• ACTIVITY: Transcribe the full listing without changing a word, and omit its pictures.

• GIVEN INFORMATION:

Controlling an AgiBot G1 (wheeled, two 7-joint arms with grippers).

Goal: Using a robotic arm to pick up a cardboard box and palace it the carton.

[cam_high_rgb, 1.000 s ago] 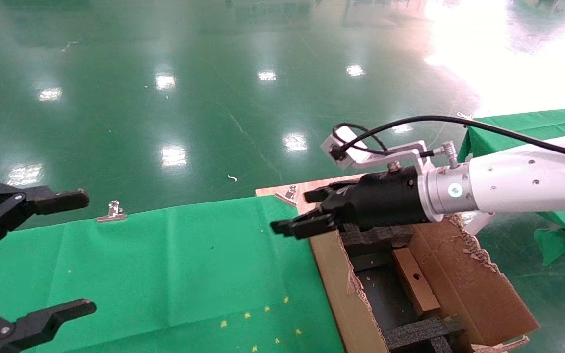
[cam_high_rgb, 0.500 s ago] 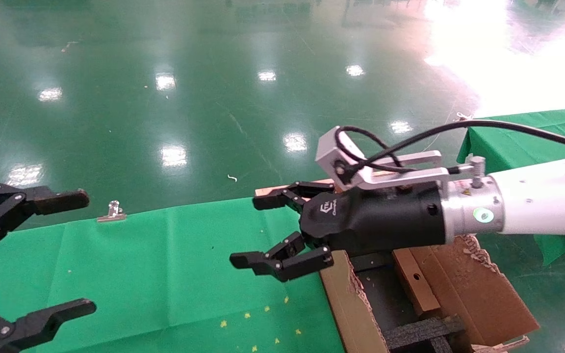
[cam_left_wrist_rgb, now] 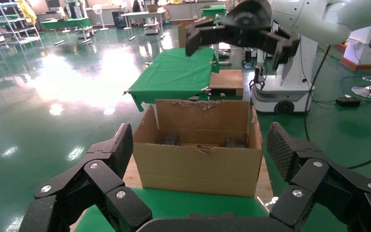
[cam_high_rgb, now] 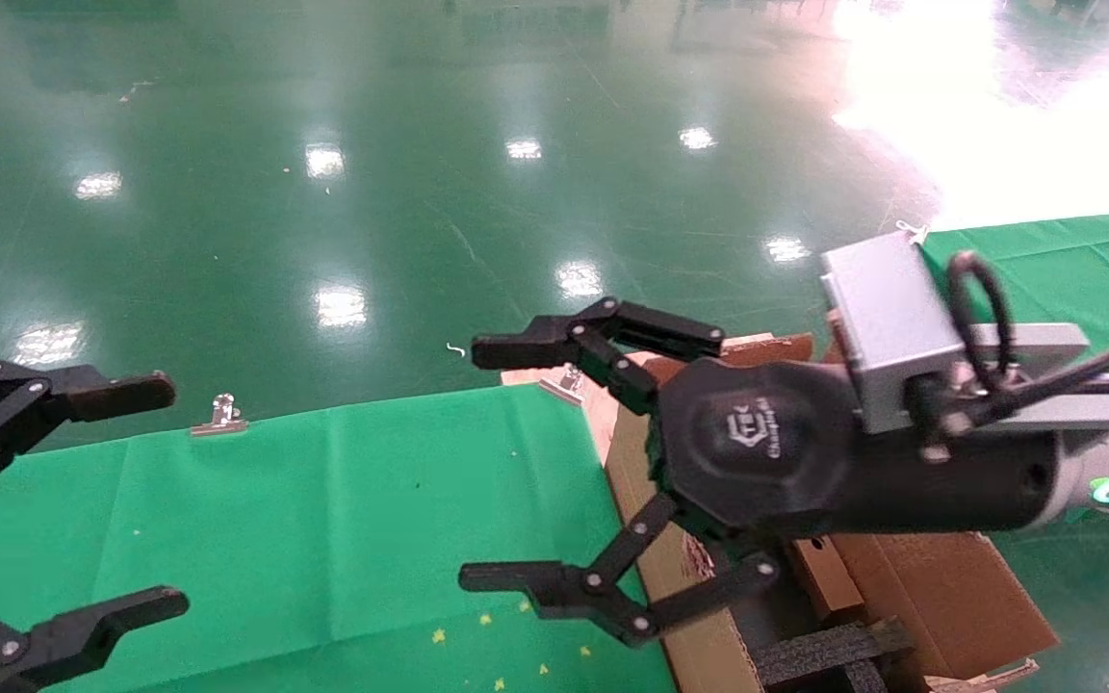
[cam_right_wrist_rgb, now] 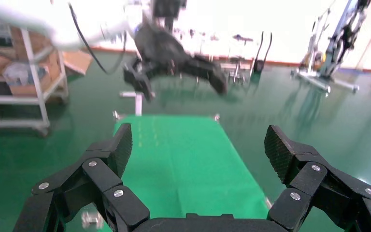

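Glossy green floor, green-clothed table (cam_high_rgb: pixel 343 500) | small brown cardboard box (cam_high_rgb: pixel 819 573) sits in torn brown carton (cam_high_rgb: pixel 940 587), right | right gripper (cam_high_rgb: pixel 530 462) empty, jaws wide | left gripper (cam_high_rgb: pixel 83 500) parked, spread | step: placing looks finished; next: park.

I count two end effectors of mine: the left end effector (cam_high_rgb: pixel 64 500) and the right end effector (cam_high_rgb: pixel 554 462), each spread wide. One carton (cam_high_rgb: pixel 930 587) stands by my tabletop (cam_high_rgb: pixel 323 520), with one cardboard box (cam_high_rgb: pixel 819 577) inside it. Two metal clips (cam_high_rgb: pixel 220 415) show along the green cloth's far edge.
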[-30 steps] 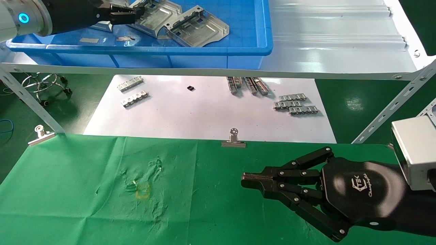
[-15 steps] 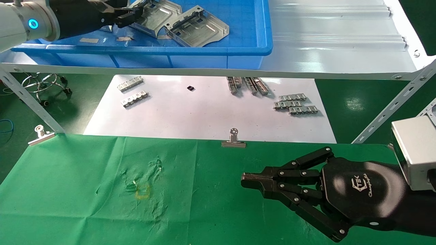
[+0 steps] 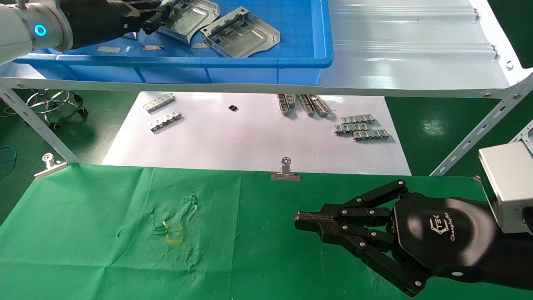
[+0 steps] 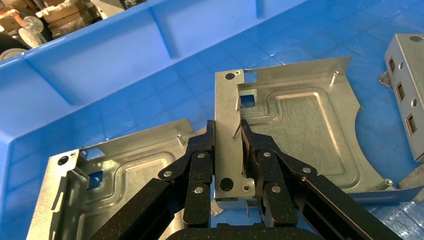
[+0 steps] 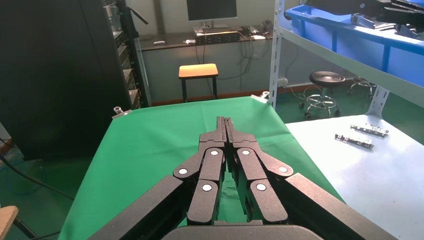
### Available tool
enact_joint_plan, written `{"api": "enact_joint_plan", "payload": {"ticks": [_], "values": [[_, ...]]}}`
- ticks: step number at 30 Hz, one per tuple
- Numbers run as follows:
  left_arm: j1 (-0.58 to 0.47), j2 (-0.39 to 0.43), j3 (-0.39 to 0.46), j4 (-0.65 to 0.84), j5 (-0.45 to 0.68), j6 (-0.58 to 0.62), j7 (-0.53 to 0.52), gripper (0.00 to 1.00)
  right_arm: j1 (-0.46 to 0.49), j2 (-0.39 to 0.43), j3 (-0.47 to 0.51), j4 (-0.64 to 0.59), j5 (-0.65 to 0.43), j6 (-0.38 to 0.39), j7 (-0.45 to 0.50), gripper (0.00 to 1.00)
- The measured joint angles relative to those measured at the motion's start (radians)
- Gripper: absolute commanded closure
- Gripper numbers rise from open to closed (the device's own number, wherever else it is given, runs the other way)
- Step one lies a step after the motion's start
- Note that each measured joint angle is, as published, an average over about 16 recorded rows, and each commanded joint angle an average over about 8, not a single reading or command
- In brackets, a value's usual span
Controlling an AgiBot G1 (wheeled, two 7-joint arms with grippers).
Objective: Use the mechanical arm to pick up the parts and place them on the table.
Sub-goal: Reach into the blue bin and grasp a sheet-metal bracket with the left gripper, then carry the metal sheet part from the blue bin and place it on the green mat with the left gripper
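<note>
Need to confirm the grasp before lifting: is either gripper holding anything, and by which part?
The left gripper pinches a silvery stamped sheet-metal plate by its folded rim inside the blue plastic bin. The right gripper holds nothing above the green-clothed table.

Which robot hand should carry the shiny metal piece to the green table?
The left gripper: it is shut on a part in the blue bin. The right gripper hovers shut over the table.

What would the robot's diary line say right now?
left gripper: shut on part, in blue bin | right gripper: shut, empty, over green table
</note>
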Motion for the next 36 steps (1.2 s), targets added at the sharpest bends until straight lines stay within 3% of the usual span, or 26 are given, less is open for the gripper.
{"api": "enact_joint_plan", "payload": {"ticks": [11, 23, 30, 36], "values": [[-0.026, -0.054, -0.023, -0.025, -0.034, 0.114, 0.021, 1.0, 0.0, 0.0, 0.0, 0.0, 0.0, 0.0, 0.0, 1.0], [-0.013, -0.212, -0.061, -0.112, -0.111, 0.583, 0.128, 1.0, 0.0, 0.0, 0.0, 0.0, 0.0, 0.0, 0.0, 1.0], [0.063, -0.319, -0.044, -0.253, -0.173, 0.786, 0.205, 1.0, 0.0, 0.0, 0.0, 0.0, 0.0, 0.0, 0.0, 1.0], [0.178, -0.423, 0.026, -0.456, -0.258, 0.819, 0.229, 1.0, 0.0, 0.0, 0.0, 0.0, 0.0, 0.0, 0.0, 1.0]]}}
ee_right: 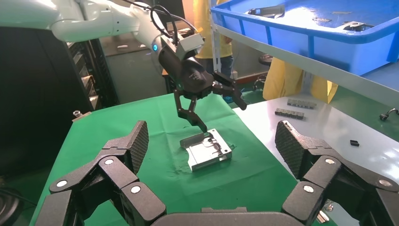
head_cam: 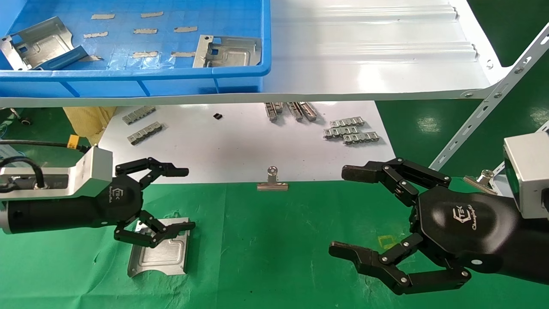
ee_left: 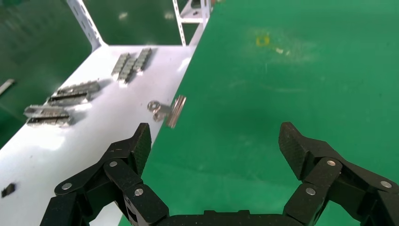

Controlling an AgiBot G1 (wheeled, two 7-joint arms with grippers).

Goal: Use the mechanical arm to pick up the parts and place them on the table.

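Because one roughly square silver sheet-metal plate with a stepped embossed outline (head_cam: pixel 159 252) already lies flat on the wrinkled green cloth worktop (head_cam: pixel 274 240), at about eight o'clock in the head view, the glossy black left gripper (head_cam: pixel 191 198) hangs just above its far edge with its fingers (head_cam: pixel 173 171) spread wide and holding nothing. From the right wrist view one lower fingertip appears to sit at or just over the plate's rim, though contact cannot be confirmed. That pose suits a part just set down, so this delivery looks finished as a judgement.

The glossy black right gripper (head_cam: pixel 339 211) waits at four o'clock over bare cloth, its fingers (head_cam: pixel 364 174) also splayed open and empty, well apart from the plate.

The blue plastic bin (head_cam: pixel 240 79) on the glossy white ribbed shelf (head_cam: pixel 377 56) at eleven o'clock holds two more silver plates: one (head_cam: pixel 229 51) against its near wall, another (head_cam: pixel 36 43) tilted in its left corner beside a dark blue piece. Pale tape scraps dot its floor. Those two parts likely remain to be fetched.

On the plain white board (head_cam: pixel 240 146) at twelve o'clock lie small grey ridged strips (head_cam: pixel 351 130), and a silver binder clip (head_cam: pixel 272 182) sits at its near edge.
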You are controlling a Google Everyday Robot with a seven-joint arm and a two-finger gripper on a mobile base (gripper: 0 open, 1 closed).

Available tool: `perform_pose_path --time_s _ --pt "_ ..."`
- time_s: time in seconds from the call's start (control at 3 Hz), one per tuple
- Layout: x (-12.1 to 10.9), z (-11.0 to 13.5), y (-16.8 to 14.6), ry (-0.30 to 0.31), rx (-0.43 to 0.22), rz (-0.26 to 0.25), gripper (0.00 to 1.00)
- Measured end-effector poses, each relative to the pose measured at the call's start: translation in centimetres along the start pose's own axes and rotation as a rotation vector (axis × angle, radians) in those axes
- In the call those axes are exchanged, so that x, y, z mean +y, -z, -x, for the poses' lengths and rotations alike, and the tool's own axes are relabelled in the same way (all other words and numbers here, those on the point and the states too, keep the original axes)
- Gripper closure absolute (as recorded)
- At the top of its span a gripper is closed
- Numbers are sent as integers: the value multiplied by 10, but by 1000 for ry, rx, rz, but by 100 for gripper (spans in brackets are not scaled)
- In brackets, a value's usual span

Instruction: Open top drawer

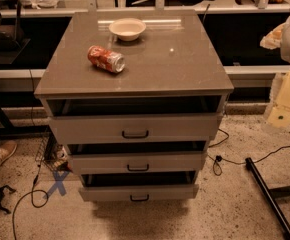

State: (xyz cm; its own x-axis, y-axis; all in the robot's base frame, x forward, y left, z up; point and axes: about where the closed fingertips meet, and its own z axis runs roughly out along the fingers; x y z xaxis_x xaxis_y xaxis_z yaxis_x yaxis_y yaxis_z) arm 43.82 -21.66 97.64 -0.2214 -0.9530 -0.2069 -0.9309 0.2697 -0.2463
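Observation:
A grey cabinet with three drawers fills the middle of the camera view. The top drawer is the widest, with the tallest front and a small black bar handle. It stands pulled out a little, and a dark gap shows above its front under the cabinet top. The two narrower drawers below it also stand slightly out. My gripper is at the right edge, beside the cabinet's right side at about top-drawer height. It is apart from the drawer and its handle.
A red soda can lies on its side on the cabinet top, with a white bowl behind it. Cables and a black pole lie on the floor at the right. A wire basket and a shoe are at the left.

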Motion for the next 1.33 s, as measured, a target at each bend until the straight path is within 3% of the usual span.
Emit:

• SOLUTION FOR THIS TASK:
Controlling an AgiBot G1 (wheeled, two 7-joint arms with grippers).

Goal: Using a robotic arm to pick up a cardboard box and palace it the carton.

[cam_high_rgb, 1.000 s ago] 
[cam_high_rgb, 0.500 s ago] 
[cam_left_wrist_rgb, now] 
[cam_high_rgb, now] 
[cam_right_wrist_rgb, now] 

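Glossy green floor, green-clothed table (cam_high_rgb: pixel 343 500) | small brown cardboard box (cam_high_rgb: pixel 819 573) sits in torn brown carton (cam_high_rgb: pixel 940 587), right | right gripper (cam_high_rgb: pixel 530 462) empty, jaws wide | left gripper (cam_high_rgb: pixel 83 500) parked, spread | step: placing looks finished; next: park.

I count two end effectors of mine: the left end effector (cam_high_rgb: pixel 64 500) and the right end effector (cam_high_rgb: pixel 554 462), each spread wide. One carton (cam_high_rgb: pixel 930 587) stands by my tabletop (cam_high_rgb: pixel 323 520), with one cardboard box (cam_high_rgb: pixel 819 577) inside it. Two metal clips (cam_high_rgb: pixel 220 415) show along the green cloth's far edge.
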[-30 steps] 
[-15 steps] 
[+0 steps] 
[+0 steps] 
[+0 steps] 
### Available tool
enact_joint_plan, written `{"api": "enact_joint_plan", "payload": {"ticks": [_], "values": [[_, ...]]}}`
- ticks: step number at 30 Hz, one per tuple
- Numbers run as follows:
  left_arm: j1 (-0.58 to 0.47), j2 (-0.39 to 0.43), j3 (-0.39 to 0.46), j4 (-0.65 to 0.84), j5 (-0.45 to 0.68), j6 (-0.58 to 0.62), j7 (-0.53 to 0.52), gripper (0.00 to 1.00)
  right_arm: j1 (-0.46 to 0.49), j2 (-0.39 to 0.43), j3 (-0.47 to 0.51), j4 (-0.64 to 0.59), j5 (-0.65 to 0.43), j6 (-0.38 to 0.39), j7 (-0.45 to 0.50), gripper (0.00 to 1.00)
- The measured joint angles relative to those measured at the motion's start (radians)
- Gripper: absolute commanded closure
- Gripper numbers rise from open to closed (the device's own number, wherever else it is given, runs the other way)
- Step one lies a step after the motion's start
- Note that each measured joint angle is, as published, an average over about 16 recorded rows, and each commanded joint angle an average over about 8, not a single reading or command
- In brackets, a value's usual span
Controlling an AgiBot G1 (wheeled, two 7-joint arms with grippers).
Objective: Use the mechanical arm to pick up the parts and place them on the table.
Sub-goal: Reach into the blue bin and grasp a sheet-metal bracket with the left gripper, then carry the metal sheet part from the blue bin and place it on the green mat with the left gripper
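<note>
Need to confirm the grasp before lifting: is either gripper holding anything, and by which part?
The left gripper pinches a silvery stamped sheet-metal plate by its folded rim inside the blue plastic bin. The right gripper holds nothing above the green-clothed table.

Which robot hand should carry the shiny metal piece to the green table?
The left gripper: it is shut on a part in the blue bin. The right gripper hovers shut over the table.

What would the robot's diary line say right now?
left gripper: shut on part, in blue bin | right gripper: shut, empty, over green table
</note>
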Motion for the next 36 steps (1.2 s), targets added at the sharpest bends until straight lines stay within 3% of the usual span, or 26 are given, less is open for the gripper.
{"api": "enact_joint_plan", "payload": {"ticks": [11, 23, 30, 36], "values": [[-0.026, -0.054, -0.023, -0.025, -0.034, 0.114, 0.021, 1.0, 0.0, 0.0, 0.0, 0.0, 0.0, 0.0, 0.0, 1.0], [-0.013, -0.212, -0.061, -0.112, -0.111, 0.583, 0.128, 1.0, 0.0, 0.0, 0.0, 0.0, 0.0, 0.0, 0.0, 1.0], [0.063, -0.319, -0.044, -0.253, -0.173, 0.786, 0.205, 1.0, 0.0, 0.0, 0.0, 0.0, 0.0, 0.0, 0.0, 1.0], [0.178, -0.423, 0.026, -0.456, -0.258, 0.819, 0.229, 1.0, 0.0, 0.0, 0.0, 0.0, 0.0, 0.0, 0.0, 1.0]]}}
ee_right: 
head_cam: 
ee_left: 

Controlling an AgiBot G1 (wheeled, two 7-joint arms with grippers).

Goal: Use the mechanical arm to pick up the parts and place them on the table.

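Because one roughly square silver sheet-metal plate with a stepped embossed outline (head_cam: pixel 159 252) already lies flat on the wrinkled green cloth worktop (head_cam: pixel 274 240), at about eight o'clock in the head view, the glossy black left gripper (head_cam: pixel 191 198) hangs just above its far edge with its fingers (head_cam: pixel 173 171) spread wide and holding nothing. From the right wrist view one lower fingertip appears to sit at or just over the plate's rim, though contact cannot be confirmed. That pose suits a part just set down, so this delivery looks finished as a judgement.

The glossy black right gripper (head_cam: pixel 339 211) waits at four o'clock over bare cloth, its fingers (head_cam: pixel 364 174) also splayed open and empty, well apart from the plate.

The blue plastic bin (head_cam: pixel 240 79) on the glossy white ribbed shelf (head_cam: pixel 377 56) at eleven o'clock holds two more silver plates: one (head_cam: pixel 229 51) against its near wall, another (head_cam: pixel 36 43) tilted in its left corner beside a dark blue piece. Pale tape scraps dot its floor. Those two parts likely remain to be fetched.

On the plain white board (head_cam: pixel 240 146) at twelve o'clock lie small grey ridged strips (head_cam: pixel 351 130), and a silver binder clip (head_cam: pixel 272 182) sits at its near edge.
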You are controlling a Google Everyday Robot with a seven-joint arm and a two-finger gripper on a mobile base (gripper: 0 open, 1 closed).

Available tool: `perform_pose_path --time_s _ --pt "_ ..."`
- time_s: time in seconds from the call's start (control at 3 Hz), one per tuple
- Layout: x (-12.1 to 10.9), z (-11.0 to 13.5), y (-16.8 to 14.6), ry (-0.30 to 0.31), rx (-0.43 to 0.22), rz (-0.26 to 0.25), gripper (0.00 to 1.00)
- Measured end-effector poses, each relative to the pose measured at the call's start: translation in centimetres along the start pose's own axes and rotation as a rotation vector (axis × angle, radians) in those axes
- In the call those axes are exchanged, so that x, y, z mean +y, -z, -x, for the poses' lengths and rotations alike, and the tool's own axes are relabelled in the same way (all other words and numbers here, those on the point and the states too, keep the original axes)
- Gripper closure absolute (as recorded)
- At the top of its span a gripper is closed
- Numbers are sent as integers: the value multiplied by 10, but by 1000 for ry, rx, rz, but by 100 for gripper (spans in brackets are not scaled)
- In brackets, a value's usual span

Instruction: Open top drawer


State: (xyz cm; its own x-axis, y-axis; all in the robot's base frame, x forward, y left, z up; point and axes: about where the closed fingertips meet, and its own z axis runs roughly out along the fingers; x y z xaxis_x xaxis_y xaxis_z yaxis_x yaxis_y yaxis_z) arm 43.82 -21.66 97.64 -0.2214 -0.9530 -0.2069 -0.9309 0.2697 -0.2463
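Observation:
A grey cabinet with three drawers fills the middle of the camera view. The top drawer is the widest, with the tallest front and a small black bar handle. It stands pulled out a little, and a dark gap shows above its front under the cabinet top. The two narrower drawers below it also stand slightly out. My gripper is at the right edge, beside the cabinet's right side at about top-drawer height. It is apart from the drawer and its handle.
A red soda can lies on its side on the cabinet top, with a white bowl behind it. Cables and a black pole lie on the floor at the right. A wire basket and a shoe are at the left.
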
Motion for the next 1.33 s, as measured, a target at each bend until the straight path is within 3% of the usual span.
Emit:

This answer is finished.